Compilation¶
Python batch loops spend time crossing the interpreter boundary on every operation. @gr.compile and Stream.apply(compile=...) analyze a restricted subset of your transform, build a CompiledPlan of Rust opcodes, and execute them in one fused pass per batch — often with Rayon scheduling when cpu > 1.
Compilation matters most in Zarr streaming pipelines where the same transform runs thousands of times across epochs.
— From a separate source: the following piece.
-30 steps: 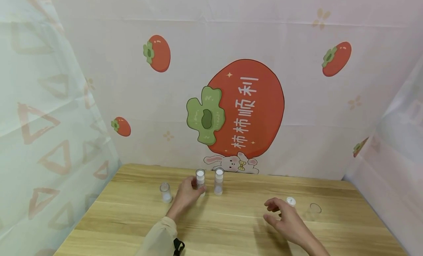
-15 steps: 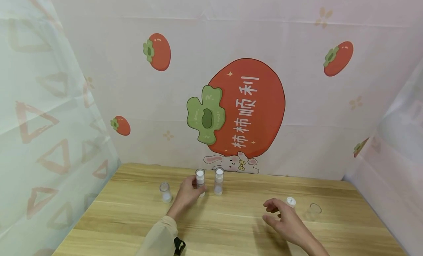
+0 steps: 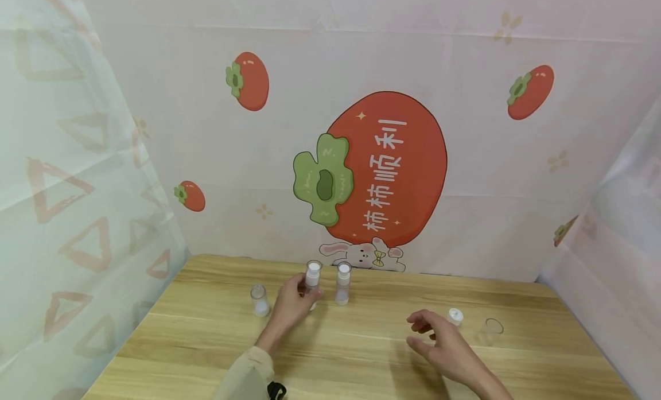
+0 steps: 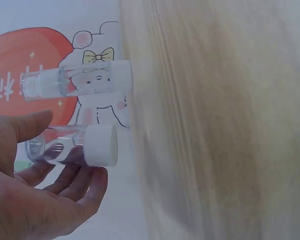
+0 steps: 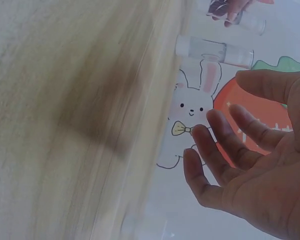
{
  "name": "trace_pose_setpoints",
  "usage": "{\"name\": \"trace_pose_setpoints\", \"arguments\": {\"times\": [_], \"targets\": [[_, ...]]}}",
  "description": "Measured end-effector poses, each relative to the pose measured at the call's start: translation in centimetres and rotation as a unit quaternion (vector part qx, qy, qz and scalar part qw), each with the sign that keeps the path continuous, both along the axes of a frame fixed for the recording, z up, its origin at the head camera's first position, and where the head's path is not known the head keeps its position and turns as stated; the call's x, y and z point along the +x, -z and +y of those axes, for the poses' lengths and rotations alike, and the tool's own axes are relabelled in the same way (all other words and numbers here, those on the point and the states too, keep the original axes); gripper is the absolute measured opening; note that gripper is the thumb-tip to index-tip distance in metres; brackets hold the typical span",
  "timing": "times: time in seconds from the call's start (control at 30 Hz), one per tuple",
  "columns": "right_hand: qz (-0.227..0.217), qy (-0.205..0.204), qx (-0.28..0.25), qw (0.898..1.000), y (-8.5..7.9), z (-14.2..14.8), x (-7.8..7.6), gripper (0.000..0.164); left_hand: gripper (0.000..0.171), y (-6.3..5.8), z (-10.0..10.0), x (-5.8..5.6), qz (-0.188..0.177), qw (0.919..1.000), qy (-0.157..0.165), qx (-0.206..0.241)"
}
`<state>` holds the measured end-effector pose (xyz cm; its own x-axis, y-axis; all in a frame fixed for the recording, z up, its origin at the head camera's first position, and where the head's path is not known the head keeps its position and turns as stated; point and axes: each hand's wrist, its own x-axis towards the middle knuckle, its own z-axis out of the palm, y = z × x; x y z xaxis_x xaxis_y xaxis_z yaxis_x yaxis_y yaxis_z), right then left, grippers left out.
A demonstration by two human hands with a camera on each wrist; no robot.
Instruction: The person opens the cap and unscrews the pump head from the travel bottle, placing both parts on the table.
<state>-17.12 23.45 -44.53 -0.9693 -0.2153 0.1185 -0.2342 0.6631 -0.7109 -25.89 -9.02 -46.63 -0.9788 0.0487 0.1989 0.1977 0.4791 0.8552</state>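
Note:
My left hand [image 3: 291, 303] holds a small clear bottle [image 4: 101, 145] from its left side, thumb on one side and fingers curled round the other. This bottle has a white base and, in the head view, a white top inside a clear cap. A matching bottle [image 3: 343, 284] stands upright just to its right. Off to the right, my right hand [image 3: 443, 349] hovers over the table with loosely bent fingers and nothing in them. A white round top [image 3: 455, 315] shows just behind that hand, its lower part hidden.
On the wooden table [image 3: 372, 354], a shorter clear container [image 3: 260, 301] with a white bottom stands left of my left hand. A transparent, open-rimmed cylinder [image 3: 490, 332] stands at the right. A printed cloth wall [image 3: 480, 228] rises behind the table's back edge.
My left hand has raised the bottle slightly from where it stood beside the other one. My right hand has drifted a little to the left, still holding nothing.

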Motion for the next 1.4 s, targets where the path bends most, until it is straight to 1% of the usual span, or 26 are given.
{"name": "trace_pose_setpoints", "arguments": {"times": [0.13,0.27,0.4,0.5,0.67,0.73,1.0,1.1,1.27,1.4], "targets": [[0.003,-0.007,0.000,1.000,0.0,-0.2,0.1,0.033,0.029,-0.4,0.3,0.5,0.015,0.9999,0.004,0.000],[0.005,-0.012,0.000,1.000,-0.2,-0.4,0.2,0.034,0.027,-0.8,0.8,1.0,0.040,0.9991,0.014,-0.004],[0.000,-0.020,-0.005,1.000,-0.5,-0.7,0.3,0.034,0.028,-1.4,1.6,1.5,0.076,0.9965,0.031,-0.016],[-0.005,-0.025,-0.007,1.000,-0.7,-0.9,0.4,0.035,0.029,-2.0,2.2,2.0,0.099,0.9934,0.051,-0.028],[0.001,-0.025,-0.009,1.000,-1.0,-1.2,0.6,0.035,0.032,-2.9,3.1,3.0,0.106,0.9897,0.090,-0.035],[0.007,-0.025,-0.014,1.000,-1.1,-1.3,0.7,0.036,0.033,-3.2,3.3,3.3,0.109,0.9882,0.101,-0.037],[0.021,-0.038,-0.035,0.998,-1.0,-1.6,0.8,0.045,0.032,-3.8,4.3,4.1,0.116,0.9833,0.132,-0.047],[0.013,-0.044,-0.047,0.998,-1.0,-1.7,0.7,0.048,0.033,-4.0,4.6,4.4,0.124,0.9809,0.141,-0.051],[-0.013,-0.051,-0.080,0.995,-1.2,-2.0,0.7,0.053,0.035,-4.4,5.1,5.0,0.142,0.9749,0.156,-0.072],[-0.027,-0.056,-0.102,0.993,-1.3,-2.2,0.7,0.057,0.034,-4.7,5.4,5.4,0.145,0.9711,0.166,-0.092]]}}
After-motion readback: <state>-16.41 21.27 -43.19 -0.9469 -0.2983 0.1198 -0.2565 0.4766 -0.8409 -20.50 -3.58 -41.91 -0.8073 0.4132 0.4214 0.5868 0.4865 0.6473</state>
Eager one-off calls on in-memory arrays rarely need it.
What compilation does¶
When compilation succeeds, Grumpy replaces your Python function body with a fixed opcode sequence — scalar elementwise math, reductions, kNN neighbors, and certain dataframe dot-assignments — executed entirely in Rust while the GIL is released.
Decorate a function or pass it to apply:
import grumpy as gr
@gr.compile
def scale(batch):
return batch * 2.0 + 1.0
x = gr.array([[1, 2], [3]], dtype=gr.float64)
print(scale(x).to_list()) # [[3.0, 5.0], [7.0]]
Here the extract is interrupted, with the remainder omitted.